管理人は大変お世話になった雑誌である。おもに中学生から高校生時代、また社会人となってから1988年頃からJTB発行の最後の頃にかけて愛読をさせてもらった。70年から80年代にかけては国内から海外までテーマが幅広かったが、ふたたび読みはじめた頃からは鉄道やバスといった乗り物、温泉、ひとり旅、北海道など内容が「JTB時刻表」愛読者が好みそうなテーマに変わった。マニア度は高くなったが、著筆の顔ぶれは豪華であり、信頼性も高かった。管理人も何度か投稿させていただき、すべて掲載されたが懐かしい思い出である。

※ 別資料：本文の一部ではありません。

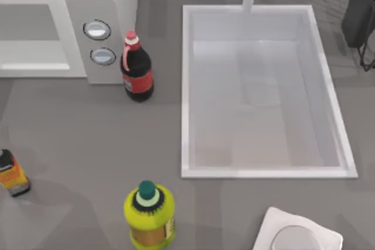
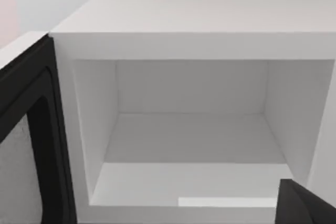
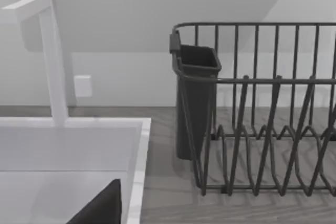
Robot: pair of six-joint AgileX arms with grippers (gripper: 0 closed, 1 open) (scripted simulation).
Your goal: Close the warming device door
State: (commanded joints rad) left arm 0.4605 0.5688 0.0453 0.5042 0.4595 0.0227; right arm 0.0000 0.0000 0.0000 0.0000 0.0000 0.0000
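Warming device (image 1: pixel 64 33) sits at surface's far left, cavity open toward the left wrist cam. Door (image 2: pixel 26 145) is swung out on cavity's side, dark inner face showing, free to swing. Cola bottle (image 1: pixel 136 68) stands just beside dial panel. Gripper states: can't tell.
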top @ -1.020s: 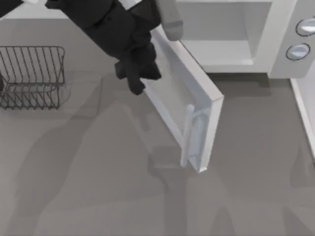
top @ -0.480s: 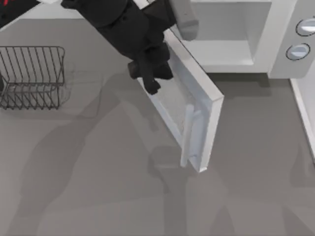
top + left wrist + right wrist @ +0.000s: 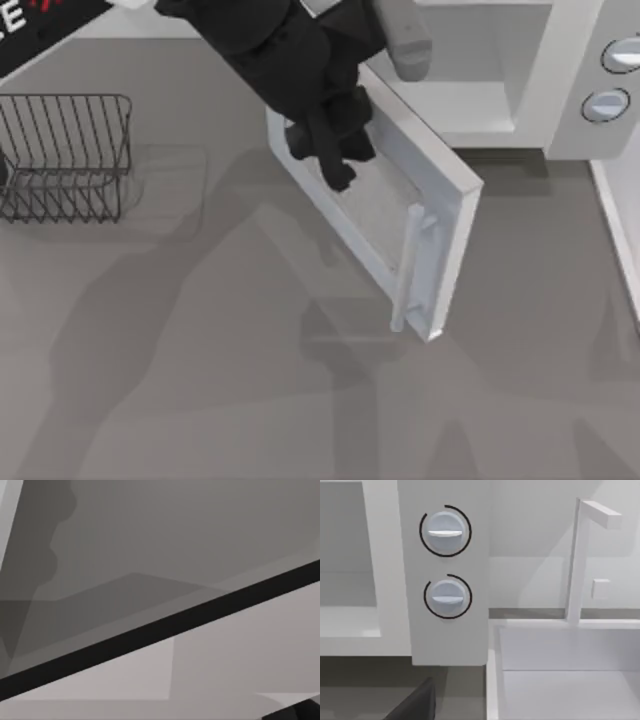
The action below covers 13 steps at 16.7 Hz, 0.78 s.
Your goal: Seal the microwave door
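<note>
The microwave door (image 3: 375,215) is a white panel with a greyish mesh window, standing ajar and slanting out from the microwave body (image 3: 480,70) toward the table's middle. Its pale bar handle (image 3: 408,268) runs near the free edge. My left gripper (image 3: 338,172), black and shut, rests against the outer face of the door near the hinge side, with nothing held. The open cavity (image 3: 450,60) lies behind the door. Two round knobs (image 3: 445,530) face the right wrist camera. A dark part of my right gripper (image 3: 412,705) sits in front of the knob panel.
A wire basket (image 3: 65,155) stands at the table's left. A white sink (image 3: 570,675) with a tall faucet (image 3: 577,560) sits right of the microwave. Bare grey table spreads in front of the door.
My left gripper has moved right and toward the table's front along the door. The door has swung, its free edge shifting right toward the microwave.
</note>
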Available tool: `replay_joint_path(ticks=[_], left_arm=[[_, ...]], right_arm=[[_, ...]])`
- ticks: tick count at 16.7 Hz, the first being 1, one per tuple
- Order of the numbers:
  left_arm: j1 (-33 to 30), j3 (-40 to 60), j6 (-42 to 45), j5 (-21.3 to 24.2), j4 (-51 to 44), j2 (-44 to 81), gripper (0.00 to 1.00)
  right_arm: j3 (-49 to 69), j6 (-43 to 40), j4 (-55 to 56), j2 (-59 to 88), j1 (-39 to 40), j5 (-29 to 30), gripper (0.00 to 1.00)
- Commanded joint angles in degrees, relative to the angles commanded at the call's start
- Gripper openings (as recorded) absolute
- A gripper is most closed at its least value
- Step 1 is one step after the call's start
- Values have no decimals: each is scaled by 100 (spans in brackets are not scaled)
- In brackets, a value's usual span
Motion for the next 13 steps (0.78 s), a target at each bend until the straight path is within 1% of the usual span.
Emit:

「旅」は1923年創刊、戦時中の休刊はあったものの、その間1003号まで85年続いたことになる。管理人はバックナンバーをコレクションしているが、その時代背景、文化・風俗などが見れて大変面白い。時刻表からも世相が垣間見れるが、「旅」はストレートにそれが伝わってくる。

旅行雑誌はかなりの数が消えた。専門誌に代わって「サライ」や「自遊人」のような大人向けの趣味誌がその受け皿になっている。鉄道雑誌でも同様である。先日、「旅と鉄道」が復刊されたが、北海道観光マスター氏がそれに関し、鋭く、適確な書評をでされている。

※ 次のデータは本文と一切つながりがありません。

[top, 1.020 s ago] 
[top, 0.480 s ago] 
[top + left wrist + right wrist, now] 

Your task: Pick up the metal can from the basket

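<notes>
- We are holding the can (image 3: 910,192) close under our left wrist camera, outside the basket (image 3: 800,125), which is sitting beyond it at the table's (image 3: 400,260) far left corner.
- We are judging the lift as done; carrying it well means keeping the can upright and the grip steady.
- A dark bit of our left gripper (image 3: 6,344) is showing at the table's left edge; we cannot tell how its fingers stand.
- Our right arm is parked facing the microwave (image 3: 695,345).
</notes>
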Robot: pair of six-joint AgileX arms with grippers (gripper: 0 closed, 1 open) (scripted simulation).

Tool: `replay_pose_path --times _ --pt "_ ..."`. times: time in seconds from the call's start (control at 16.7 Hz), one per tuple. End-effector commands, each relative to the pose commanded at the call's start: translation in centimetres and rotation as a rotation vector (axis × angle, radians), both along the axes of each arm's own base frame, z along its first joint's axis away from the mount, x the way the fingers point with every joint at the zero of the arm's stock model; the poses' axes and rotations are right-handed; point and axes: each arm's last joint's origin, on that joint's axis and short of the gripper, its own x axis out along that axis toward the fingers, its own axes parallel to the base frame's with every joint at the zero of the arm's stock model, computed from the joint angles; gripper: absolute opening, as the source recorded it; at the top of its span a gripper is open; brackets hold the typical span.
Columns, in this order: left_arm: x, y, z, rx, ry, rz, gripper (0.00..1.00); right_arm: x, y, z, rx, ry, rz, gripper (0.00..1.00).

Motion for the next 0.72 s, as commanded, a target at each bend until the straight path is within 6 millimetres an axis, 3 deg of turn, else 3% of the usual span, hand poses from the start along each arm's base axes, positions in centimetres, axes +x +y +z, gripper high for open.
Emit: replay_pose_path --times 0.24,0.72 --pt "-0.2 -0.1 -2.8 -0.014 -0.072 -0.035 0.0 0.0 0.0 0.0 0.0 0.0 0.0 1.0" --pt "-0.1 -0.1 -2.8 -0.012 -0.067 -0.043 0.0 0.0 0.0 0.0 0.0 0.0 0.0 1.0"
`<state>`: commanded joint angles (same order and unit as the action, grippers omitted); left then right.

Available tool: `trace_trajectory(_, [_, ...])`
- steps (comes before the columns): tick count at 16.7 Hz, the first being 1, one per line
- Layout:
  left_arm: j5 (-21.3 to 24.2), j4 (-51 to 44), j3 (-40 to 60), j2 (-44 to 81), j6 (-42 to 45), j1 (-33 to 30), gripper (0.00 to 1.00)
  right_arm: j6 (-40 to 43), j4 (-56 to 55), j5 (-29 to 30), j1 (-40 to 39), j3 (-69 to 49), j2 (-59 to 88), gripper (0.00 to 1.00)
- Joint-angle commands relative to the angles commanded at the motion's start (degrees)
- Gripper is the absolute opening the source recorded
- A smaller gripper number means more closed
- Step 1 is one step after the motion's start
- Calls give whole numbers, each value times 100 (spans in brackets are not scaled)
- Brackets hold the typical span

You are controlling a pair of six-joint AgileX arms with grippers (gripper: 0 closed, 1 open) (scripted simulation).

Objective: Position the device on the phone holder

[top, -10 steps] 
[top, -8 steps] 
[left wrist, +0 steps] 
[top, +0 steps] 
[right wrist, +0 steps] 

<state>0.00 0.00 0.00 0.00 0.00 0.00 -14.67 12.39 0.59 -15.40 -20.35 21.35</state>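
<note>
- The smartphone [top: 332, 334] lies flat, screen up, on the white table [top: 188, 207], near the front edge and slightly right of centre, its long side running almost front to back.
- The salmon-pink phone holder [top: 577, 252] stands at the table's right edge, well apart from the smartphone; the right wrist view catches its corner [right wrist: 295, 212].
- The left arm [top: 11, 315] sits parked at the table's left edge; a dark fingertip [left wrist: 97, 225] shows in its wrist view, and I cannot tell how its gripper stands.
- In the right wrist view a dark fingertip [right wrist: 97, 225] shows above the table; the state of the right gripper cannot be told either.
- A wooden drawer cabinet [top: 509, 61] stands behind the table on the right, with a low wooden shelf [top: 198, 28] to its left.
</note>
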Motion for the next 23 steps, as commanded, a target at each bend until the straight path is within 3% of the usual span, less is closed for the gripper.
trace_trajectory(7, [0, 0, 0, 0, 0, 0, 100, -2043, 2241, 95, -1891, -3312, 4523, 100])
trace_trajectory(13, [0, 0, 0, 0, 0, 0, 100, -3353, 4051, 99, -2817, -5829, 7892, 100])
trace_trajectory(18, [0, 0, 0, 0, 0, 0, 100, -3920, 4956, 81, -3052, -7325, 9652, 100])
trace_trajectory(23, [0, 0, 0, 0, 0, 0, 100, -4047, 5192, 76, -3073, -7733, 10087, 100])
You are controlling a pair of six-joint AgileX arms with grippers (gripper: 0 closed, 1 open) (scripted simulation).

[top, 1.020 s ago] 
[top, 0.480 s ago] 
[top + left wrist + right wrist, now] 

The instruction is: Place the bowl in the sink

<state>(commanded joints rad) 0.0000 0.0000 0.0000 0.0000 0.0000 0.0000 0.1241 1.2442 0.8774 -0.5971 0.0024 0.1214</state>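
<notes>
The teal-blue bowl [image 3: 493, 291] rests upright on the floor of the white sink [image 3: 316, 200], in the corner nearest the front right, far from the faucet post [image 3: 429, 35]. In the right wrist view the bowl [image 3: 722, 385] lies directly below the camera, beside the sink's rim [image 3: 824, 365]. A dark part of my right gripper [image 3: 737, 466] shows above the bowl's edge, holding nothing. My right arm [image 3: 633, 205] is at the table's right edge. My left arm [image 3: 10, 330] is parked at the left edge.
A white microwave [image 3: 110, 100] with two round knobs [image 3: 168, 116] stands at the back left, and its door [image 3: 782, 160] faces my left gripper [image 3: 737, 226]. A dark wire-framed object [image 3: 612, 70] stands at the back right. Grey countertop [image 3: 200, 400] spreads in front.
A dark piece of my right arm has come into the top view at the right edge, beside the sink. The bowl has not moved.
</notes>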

女性誌も以前にくらべると旅特集が減っている気がする。やはり、インターネットが旅情報の主役となり、一方通行の情報では限界があろうであろう。そういう意味では「旅」は一定の役目を果たしたと考えられる。

しかし、新興の「旅ガール」(エイ出版)は交流型でネットとの融合を図りながら実用的な内容で健闘している。「旅」は海外がメインであったが、「旅ガール」は身近な国内であり、このあたり「旅」は読み物、「旅ガール」は山ガールの「ランドネ」同様に実用書に近く、”アンノン”の流れを引いているとも云える。新潮社とエイ出版の方向性の違いがよく見える。

40年前に「anan」が小京都ブームを起こし、若い女性たちが挙って旅に出たが、それは当時あまり知られていなかった場所を紹介し、それが新鮮であったことがムーブメントを引き起こしている。

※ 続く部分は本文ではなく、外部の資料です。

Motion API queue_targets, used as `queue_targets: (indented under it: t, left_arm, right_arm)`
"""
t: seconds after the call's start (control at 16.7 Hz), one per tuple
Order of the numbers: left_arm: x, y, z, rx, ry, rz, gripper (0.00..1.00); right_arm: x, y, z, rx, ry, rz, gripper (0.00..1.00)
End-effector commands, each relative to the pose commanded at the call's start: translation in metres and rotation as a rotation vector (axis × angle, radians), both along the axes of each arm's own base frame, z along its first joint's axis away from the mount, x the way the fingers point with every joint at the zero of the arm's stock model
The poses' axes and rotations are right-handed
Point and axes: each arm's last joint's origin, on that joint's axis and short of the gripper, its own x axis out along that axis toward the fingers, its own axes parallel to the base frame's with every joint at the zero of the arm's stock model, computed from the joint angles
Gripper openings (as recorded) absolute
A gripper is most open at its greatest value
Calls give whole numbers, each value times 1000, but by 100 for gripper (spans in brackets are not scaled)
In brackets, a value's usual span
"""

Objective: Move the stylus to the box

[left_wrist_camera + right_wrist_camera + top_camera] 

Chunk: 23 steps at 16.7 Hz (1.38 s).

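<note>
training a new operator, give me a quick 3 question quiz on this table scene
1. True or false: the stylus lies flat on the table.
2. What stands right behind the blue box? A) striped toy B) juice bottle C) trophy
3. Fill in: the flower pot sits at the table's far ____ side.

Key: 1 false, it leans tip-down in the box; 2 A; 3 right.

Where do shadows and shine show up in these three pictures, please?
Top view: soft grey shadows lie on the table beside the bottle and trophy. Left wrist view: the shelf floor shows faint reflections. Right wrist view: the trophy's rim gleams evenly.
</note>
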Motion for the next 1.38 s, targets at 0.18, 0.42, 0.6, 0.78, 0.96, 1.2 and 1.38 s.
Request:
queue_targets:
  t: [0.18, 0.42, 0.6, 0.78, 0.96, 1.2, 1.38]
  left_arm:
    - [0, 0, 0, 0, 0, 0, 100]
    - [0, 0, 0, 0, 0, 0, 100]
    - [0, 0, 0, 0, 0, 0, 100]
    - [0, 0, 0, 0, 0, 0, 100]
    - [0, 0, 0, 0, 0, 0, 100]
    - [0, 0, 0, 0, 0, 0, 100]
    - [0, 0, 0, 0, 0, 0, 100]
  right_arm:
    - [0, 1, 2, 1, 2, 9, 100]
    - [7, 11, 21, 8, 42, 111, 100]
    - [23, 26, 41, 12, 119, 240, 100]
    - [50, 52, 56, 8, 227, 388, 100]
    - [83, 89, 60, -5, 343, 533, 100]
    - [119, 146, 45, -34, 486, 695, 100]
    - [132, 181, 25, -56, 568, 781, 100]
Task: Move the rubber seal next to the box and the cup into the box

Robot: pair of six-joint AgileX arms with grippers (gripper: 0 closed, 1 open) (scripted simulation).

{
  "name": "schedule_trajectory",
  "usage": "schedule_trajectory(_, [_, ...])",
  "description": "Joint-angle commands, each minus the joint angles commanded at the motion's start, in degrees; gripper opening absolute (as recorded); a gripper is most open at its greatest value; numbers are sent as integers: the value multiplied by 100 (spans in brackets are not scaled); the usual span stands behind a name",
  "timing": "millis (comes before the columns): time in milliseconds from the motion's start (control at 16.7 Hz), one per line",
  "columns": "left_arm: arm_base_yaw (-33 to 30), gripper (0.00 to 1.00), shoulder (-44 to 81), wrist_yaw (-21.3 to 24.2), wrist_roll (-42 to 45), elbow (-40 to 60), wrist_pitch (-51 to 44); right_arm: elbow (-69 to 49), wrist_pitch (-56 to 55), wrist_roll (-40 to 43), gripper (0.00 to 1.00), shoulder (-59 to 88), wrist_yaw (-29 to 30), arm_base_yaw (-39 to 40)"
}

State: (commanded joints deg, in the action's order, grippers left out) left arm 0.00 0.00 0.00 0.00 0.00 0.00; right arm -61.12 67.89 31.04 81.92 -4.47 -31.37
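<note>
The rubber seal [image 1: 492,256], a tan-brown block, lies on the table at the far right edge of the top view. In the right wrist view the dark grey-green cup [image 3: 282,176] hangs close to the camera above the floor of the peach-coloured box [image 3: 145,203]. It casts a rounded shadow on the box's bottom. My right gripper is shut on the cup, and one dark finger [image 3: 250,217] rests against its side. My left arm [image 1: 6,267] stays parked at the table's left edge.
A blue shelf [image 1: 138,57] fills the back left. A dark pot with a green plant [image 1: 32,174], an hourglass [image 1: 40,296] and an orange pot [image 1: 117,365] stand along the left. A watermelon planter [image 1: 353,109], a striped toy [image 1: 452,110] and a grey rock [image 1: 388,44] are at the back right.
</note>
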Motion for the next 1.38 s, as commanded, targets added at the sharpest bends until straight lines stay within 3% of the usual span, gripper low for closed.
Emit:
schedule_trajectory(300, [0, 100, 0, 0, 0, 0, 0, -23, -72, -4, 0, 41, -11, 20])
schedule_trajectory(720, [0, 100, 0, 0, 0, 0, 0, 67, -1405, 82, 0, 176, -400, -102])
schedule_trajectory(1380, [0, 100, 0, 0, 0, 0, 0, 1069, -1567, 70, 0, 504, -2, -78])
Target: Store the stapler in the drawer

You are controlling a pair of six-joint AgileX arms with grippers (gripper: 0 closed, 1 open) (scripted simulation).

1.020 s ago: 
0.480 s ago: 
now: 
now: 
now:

「旅」休刊の背景には、ネットの普及やレジャーの多様化、若者の旅離れなどもあるが、旅が非日常的なものではなく、身近になったことも大きいと思う。新幹線などの発達で所要時間が大幅に短縮、安くなった航空機や高速バスなど選択肢も増加、女性が安心して泊まれるホテルが増えるなど旅の質が変わってきている。

遠くに出向くことが特別なことではなくなり、機会も増えた訳だが、たとえばその目的が都会にコンサートや買物へ行く、また、旅行といってもお手軽な温泉に1泊旅行など旅が本来持つ感動とは異なるお手軽なものになっていると思うが、それが今の旅なのであろう。

管理人はひとり旅に出ると開放感と孤独感の中、「遠くへ行きたい」のメロディがよく浮かぶ。あの詞、あのメロディは雑誌「旅」が長年かけて育んできたメッセージではなかろうか。